Atas limbah perhotelan dan restoran yang ada sejauh ini, Mujitahid mengutarakan, limbah cair yang patut diwaspadai. Spesifik ke tiga gili, bukan mustahil arah limbah menuju ke laut lepas. Sebaliknya sampah botol, sampah plastik dan sampah organik, diimbau agar oleh hotel dapat memisahkannya lebih dulu sebelum dibuang ke TPA.

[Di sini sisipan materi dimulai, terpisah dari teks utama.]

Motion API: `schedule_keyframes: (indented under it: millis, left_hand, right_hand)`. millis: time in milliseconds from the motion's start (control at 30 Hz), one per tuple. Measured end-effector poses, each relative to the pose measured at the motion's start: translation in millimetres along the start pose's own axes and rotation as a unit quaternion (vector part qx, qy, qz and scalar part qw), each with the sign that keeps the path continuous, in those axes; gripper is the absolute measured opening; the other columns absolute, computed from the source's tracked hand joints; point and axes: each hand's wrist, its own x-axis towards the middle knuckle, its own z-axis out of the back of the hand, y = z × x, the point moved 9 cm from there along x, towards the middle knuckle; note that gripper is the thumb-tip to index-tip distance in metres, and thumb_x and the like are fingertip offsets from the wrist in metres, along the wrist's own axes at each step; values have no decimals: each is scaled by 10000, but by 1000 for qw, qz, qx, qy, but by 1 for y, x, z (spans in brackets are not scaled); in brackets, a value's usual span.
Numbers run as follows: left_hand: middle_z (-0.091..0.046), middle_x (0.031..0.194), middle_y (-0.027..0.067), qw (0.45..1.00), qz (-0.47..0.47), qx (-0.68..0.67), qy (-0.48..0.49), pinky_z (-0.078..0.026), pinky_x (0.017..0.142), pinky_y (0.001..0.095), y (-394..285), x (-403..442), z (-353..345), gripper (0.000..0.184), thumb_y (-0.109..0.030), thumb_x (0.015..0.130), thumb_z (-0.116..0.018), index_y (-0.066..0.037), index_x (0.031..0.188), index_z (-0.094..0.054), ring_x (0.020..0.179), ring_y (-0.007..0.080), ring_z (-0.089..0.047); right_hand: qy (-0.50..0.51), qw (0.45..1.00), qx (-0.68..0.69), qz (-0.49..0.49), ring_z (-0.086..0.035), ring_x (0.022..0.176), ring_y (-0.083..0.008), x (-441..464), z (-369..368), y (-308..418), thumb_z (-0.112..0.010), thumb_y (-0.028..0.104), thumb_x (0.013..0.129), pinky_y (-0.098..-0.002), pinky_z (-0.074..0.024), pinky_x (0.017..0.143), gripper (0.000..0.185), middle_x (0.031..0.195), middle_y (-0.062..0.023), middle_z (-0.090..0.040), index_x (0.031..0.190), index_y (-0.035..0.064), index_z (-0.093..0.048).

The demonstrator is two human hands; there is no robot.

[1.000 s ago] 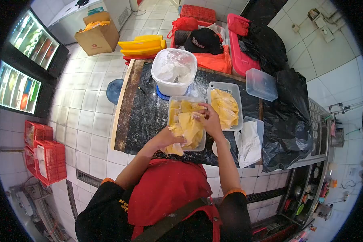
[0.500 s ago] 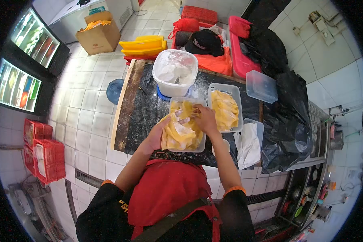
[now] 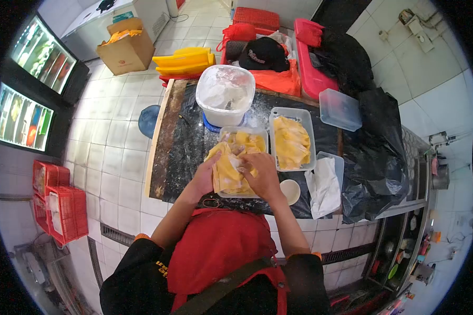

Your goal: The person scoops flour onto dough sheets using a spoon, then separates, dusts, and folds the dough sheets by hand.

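My left hand [image 3: 205, 176] grips the left edge of floppy yellow dough sheets [image 3: 226, 176], which are dusted with white flour. They lie over a clear plastic container [image 3: 266, 137] near the front of the table. From the right, my right hand [image 3: 261, 173] reaches over the same container, its fingers bent and closed on the floury middle of the sheets. More yellow pieces show in the container's far end. A second clear container [image 3: 312, 123] to the right holds a floury stack of yellow dough sheets [image 3: 291, 142].
Behind the containers stands a white tub [image 3: 226, 113] of flour. At the right are a small white bowl [image 3: 290, 192], a white cloth [image 3: 323, 186], a clear empty box [image 3: 340, 109] and black plastic sheeting [image 3: 376, 157]. Red crates and a black cap [image 3: 265, 54] sit beyond the table.
My right hand has moved toward me and left, from the container's far right side to the middle of the dough sheets. The small bowl is now more exposed. My left hand has barely moved.
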Motion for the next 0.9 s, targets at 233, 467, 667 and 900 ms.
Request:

Ia menambahkan, kepengurusan dokumen UKL/UPL juga diwajibkan bagi badan usaha yang sedianya akan menambah kamar (hotel). Satu kasus yang ditemukan KLH KLU, salah satu hotel yang dulunya mengajukan UKL 15 kamar, namun fakta di lapangan jumlah kamar yang dibangun melebihi itu. Pihaknya pun menyarankan, untuk mengajukan perolehan rekomendasi UKL/UPL baru. "Hotelnya kita tegur, karena pajak juga terkait dengan jumlah kamar. Kalau mereka mengajukan 15 kamar, hanya 15 kamar itu yang dibayarkan pajaknya, lainnya tidak," demikian Mujitahid.